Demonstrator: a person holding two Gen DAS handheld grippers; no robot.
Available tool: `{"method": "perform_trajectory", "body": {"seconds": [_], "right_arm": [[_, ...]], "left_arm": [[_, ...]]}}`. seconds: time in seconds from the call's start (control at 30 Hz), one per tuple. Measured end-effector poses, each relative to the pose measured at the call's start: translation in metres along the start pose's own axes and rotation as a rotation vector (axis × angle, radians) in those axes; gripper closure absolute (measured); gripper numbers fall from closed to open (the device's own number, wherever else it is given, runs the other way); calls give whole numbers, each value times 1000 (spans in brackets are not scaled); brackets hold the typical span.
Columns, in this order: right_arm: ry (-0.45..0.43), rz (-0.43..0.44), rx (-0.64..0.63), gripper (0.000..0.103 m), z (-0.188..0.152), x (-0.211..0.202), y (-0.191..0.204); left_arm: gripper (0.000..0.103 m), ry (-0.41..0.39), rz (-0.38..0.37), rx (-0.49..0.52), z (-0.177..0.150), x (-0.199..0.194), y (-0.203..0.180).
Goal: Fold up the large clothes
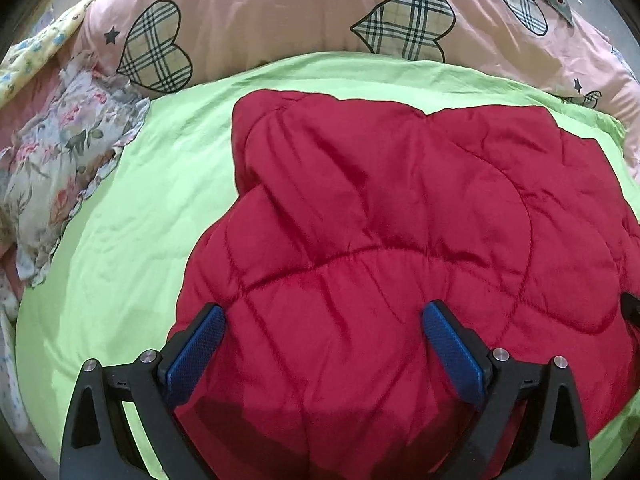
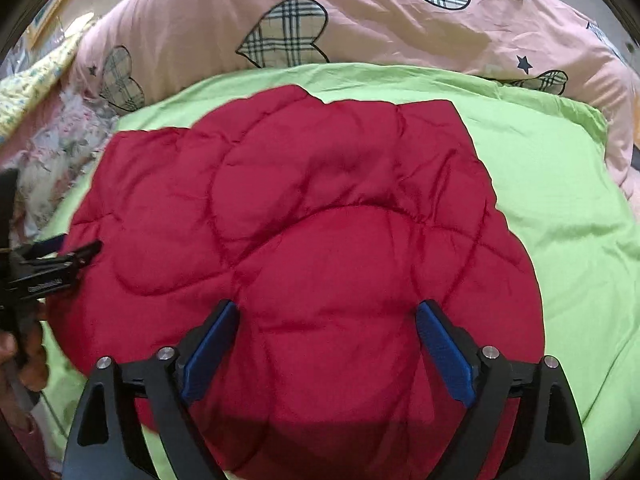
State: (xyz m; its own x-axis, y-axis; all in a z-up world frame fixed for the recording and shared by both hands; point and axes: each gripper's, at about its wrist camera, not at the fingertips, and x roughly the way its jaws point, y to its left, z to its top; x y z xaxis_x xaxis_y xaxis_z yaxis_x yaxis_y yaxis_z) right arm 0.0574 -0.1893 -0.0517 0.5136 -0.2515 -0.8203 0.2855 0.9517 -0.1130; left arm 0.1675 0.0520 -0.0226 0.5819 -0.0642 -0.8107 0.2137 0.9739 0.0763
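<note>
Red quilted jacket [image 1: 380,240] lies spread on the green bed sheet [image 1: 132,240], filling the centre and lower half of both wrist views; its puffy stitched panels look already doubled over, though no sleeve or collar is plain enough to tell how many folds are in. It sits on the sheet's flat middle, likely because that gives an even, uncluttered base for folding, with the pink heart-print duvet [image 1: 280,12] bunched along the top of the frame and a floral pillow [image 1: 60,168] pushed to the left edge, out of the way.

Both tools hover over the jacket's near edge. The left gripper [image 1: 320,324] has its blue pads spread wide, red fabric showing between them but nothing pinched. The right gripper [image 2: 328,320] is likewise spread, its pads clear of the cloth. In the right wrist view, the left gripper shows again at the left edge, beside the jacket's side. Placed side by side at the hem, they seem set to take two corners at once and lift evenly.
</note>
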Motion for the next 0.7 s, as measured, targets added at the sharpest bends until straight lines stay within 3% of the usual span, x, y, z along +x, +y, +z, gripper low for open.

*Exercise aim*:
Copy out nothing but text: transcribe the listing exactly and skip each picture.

*Response to the task*:
Demonstrator: a person holding two Gen DAS handheld grippers; no robot.
Available tool: `{"method": "perform_trajectory", "body": {"seconds": [_], "right_arm": [[_, ...]], "left_arm": [[_, ...]]}}`. seconds: time in seconds from the call's start (control at 30 Hz), one per tuple. Measured end-effector poses, each relative to the pose measured at the call's start: translation in metres along the start pose's own axes and rotation as a rotation vector (axis × angle, radians) in those axes; gripper closure absolute (measured); gripper numbers fall from closed to open (the device's own number, wherever else it is given, runs the other way); calls give whole numbers, each value times 1000 (spans in brackets are not scaled); brackets hold the typical span.
Columns, in this order: right_arm: ry (-0.45..0.43), rz (-0.43..0.44), rx (-0.64..0.63), gripper (0.000..0.103 m), z (-0.188..0.152), x (-0.211..0.202), y (-0.191..0.204); left_arm: gripper (0.000..0.103 m), ry (-0.41..0.39), rz (-0.38..0.37), rx (-0.49..0.52), z (-0.177..0.150), x (-0.199..0.194), y (-0.203..0.180).
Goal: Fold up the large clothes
State: (xyz m; its own x-axis, y-axis; all in a z-up world frame fixed for the recording and shared by both hands; point and axes: each gripper's, at about its wrist camera, not at the fingertips, and x roughly the way its jaws point, y to its left, z to its top; x y z xaxis_x xaxis_y xaxis_z yaxis_x yaxis_y yaxis_z) right arm 0.0574 -0.1893 -0.0517 0.5136 -0.2515 -0.8203 0.2855 0.9517 -0.1130; left arm 0.1675 0.0520 -0.0226 0.5819 -0.0642 -0.8107 0.2137 0.9739 0.0763
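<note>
Red quilted jacket [image 1: 380,240] lies spread on the green bed sheet [image 1: 132,240], filling the centre and lower half of both wrist views; its puffy stitched panels look already doubled over, though no sleeve or collar is plain enough to tell how many folds are in. It sits on the sheet's flat middle, likely because that gives an even, uncluttered base for folding, with the pink heart-print duvet [image 1: 280,12] bunched along the top of the frame and a floral pillow [image 1: 60,168] pushed to the left edge, out of the way.

Both tools hover over the jacket's near edge. The left gripper [image 1: 320,324] has its blue pads spread wide, red fabric showing between them but nothing pinched. The right gripper [image 2: 328,320] is likewise spread, its pads clear of the cloth. In the right wrist view, the left gripper shows again at the left edge, beside the jacket's side. Placed side by side at the hem, they seem set to take two corners at once and lift evenly.
</note>
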Motion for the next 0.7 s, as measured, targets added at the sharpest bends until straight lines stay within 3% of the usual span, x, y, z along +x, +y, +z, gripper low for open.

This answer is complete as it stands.